:: What to work on ::
Say how many lines in the records contain the string "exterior", giving the number by itself.

:: Records for this task ::
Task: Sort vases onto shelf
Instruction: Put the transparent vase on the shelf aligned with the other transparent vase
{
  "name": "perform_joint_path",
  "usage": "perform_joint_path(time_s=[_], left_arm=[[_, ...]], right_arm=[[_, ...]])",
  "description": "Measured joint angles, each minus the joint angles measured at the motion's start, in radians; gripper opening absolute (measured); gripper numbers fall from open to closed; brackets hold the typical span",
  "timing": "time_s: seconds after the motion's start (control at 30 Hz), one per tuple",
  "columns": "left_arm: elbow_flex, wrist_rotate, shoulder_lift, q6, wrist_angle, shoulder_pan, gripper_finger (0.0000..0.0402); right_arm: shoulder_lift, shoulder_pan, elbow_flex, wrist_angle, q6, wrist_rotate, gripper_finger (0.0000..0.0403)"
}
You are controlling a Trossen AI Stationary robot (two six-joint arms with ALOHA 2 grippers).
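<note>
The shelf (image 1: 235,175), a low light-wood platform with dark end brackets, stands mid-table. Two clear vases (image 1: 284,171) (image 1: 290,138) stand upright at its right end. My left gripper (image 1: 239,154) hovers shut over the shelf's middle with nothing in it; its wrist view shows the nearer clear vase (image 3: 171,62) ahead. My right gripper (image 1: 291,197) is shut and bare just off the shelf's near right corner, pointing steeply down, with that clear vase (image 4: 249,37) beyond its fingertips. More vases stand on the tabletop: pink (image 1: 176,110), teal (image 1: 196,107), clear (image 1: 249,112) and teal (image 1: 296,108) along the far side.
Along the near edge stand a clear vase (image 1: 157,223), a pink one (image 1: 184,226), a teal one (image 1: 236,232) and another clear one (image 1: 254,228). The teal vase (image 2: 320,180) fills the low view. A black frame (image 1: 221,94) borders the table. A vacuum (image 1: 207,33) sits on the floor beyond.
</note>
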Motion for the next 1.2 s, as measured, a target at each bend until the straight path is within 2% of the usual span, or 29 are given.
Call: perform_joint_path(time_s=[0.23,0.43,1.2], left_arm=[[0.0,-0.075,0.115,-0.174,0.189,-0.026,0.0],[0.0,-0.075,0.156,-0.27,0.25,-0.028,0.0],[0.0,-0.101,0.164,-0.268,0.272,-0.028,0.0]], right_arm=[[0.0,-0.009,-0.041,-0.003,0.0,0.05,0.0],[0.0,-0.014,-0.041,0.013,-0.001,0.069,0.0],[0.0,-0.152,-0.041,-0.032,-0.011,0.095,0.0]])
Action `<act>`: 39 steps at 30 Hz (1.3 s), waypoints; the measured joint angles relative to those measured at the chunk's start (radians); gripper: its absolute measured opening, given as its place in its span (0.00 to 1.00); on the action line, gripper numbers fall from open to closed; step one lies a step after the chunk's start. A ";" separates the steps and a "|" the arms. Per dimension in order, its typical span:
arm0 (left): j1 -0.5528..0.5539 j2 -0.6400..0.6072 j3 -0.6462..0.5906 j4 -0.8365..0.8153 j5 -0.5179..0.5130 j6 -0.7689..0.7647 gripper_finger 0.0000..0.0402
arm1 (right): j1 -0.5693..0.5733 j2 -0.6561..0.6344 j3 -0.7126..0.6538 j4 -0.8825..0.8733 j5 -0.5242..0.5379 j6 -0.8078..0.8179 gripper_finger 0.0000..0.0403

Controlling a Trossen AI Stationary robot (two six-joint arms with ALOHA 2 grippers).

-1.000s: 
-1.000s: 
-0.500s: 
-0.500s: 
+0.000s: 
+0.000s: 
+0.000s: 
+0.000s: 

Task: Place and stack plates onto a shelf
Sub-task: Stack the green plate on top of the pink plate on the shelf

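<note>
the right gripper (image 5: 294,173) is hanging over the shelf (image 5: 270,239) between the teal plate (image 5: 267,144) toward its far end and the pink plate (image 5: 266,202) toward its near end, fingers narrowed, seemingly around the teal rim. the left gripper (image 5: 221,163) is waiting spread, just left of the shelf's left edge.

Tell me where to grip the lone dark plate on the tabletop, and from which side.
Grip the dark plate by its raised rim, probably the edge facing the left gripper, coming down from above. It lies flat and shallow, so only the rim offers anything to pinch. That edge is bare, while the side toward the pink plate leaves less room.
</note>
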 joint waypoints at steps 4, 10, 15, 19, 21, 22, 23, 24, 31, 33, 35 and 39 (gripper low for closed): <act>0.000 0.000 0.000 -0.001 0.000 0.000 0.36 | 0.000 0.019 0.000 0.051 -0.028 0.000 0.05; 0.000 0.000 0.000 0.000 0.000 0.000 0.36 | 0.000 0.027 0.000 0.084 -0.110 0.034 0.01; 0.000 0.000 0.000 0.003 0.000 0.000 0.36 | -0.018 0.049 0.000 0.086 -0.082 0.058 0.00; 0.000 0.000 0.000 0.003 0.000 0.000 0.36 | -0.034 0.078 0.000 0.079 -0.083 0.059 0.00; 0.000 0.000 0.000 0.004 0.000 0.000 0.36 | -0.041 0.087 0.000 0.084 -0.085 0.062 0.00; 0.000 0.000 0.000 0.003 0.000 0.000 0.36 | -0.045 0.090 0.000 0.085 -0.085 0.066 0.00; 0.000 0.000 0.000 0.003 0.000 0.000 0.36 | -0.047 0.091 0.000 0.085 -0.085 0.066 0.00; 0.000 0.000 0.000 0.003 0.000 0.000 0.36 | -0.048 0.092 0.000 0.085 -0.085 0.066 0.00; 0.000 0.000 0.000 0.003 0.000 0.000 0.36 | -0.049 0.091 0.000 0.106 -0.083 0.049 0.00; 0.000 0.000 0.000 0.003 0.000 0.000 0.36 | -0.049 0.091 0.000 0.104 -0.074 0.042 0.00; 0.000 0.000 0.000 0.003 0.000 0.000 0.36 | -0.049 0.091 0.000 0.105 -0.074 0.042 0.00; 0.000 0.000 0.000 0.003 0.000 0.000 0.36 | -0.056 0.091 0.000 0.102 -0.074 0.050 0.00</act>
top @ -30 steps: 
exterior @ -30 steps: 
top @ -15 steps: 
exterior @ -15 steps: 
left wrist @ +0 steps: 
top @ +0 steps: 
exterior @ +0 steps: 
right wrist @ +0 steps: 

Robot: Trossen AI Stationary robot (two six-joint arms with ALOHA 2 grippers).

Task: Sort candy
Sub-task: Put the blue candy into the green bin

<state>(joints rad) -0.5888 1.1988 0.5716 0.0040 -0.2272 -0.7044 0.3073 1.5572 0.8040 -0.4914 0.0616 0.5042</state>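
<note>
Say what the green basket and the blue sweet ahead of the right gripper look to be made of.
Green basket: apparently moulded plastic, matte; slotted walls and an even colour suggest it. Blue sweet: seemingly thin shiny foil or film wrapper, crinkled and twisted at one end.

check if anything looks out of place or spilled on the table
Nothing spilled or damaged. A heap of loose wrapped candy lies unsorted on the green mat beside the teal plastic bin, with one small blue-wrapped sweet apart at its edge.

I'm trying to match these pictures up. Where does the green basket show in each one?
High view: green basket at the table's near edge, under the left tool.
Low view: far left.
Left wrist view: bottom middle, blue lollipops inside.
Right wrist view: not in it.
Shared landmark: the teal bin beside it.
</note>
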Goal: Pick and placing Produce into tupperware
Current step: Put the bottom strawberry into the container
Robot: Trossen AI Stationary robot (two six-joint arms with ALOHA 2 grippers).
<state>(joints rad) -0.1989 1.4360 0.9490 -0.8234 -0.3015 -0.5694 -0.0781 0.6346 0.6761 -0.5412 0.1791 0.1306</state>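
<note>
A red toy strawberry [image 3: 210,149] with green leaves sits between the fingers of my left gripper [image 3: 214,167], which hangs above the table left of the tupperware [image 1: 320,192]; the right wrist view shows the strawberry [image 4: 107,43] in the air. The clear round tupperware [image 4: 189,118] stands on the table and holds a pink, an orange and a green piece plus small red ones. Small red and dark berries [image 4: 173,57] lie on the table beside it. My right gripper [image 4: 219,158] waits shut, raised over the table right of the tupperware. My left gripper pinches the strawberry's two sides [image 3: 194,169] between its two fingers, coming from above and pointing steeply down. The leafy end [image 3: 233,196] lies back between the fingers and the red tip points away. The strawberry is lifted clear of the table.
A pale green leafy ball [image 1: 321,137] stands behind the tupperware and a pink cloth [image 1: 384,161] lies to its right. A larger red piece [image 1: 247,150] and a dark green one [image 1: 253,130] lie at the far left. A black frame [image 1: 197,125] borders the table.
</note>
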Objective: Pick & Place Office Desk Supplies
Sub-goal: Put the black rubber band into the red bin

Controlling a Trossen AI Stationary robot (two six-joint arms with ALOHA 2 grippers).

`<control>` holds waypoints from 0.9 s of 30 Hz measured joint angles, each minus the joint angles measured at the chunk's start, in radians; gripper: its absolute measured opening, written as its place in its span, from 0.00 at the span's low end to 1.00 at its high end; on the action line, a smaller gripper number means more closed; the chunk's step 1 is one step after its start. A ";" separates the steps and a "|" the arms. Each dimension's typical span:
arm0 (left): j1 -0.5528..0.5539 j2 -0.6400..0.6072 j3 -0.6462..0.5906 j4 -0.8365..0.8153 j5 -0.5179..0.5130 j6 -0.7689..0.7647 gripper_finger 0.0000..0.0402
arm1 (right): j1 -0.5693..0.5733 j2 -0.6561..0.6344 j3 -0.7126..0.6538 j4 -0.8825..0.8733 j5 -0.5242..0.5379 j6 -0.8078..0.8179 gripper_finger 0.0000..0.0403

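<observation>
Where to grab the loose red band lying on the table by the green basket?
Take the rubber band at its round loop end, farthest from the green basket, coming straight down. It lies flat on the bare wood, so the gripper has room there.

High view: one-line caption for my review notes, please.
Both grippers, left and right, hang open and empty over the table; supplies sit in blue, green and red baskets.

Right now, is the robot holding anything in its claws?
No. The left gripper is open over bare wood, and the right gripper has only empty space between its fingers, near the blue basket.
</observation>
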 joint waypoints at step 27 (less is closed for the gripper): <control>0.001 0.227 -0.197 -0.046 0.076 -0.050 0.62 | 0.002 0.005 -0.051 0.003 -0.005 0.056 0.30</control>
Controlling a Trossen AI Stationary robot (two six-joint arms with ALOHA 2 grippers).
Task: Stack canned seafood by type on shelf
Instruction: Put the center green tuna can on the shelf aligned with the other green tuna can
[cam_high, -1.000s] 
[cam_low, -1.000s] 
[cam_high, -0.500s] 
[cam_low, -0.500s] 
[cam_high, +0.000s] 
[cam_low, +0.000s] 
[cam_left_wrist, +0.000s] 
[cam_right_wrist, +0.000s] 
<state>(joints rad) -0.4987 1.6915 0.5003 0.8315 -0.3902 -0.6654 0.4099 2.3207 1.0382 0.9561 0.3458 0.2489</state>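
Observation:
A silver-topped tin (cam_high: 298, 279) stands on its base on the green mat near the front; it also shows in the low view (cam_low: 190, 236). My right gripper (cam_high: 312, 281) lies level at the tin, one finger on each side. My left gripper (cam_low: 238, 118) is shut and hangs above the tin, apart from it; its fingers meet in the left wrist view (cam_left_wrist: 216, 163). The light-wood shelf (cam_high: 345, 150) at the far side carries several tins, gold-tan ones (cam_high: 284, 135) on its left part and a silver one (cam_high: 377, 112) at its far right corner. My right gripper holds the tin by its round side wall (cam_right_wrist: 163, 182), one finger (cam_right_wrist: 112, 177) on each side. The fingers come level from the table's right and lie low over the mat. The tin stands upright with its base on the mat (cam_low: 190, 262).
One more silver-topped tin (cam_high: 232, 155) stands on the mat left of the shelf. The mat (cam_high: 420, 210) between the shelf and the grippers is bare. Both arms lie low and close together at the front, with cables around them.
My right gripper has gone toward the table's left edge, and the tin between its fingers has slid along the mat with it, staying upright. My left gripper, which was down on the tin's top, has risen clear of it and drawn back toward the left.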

:: Solution to the exercise ::
3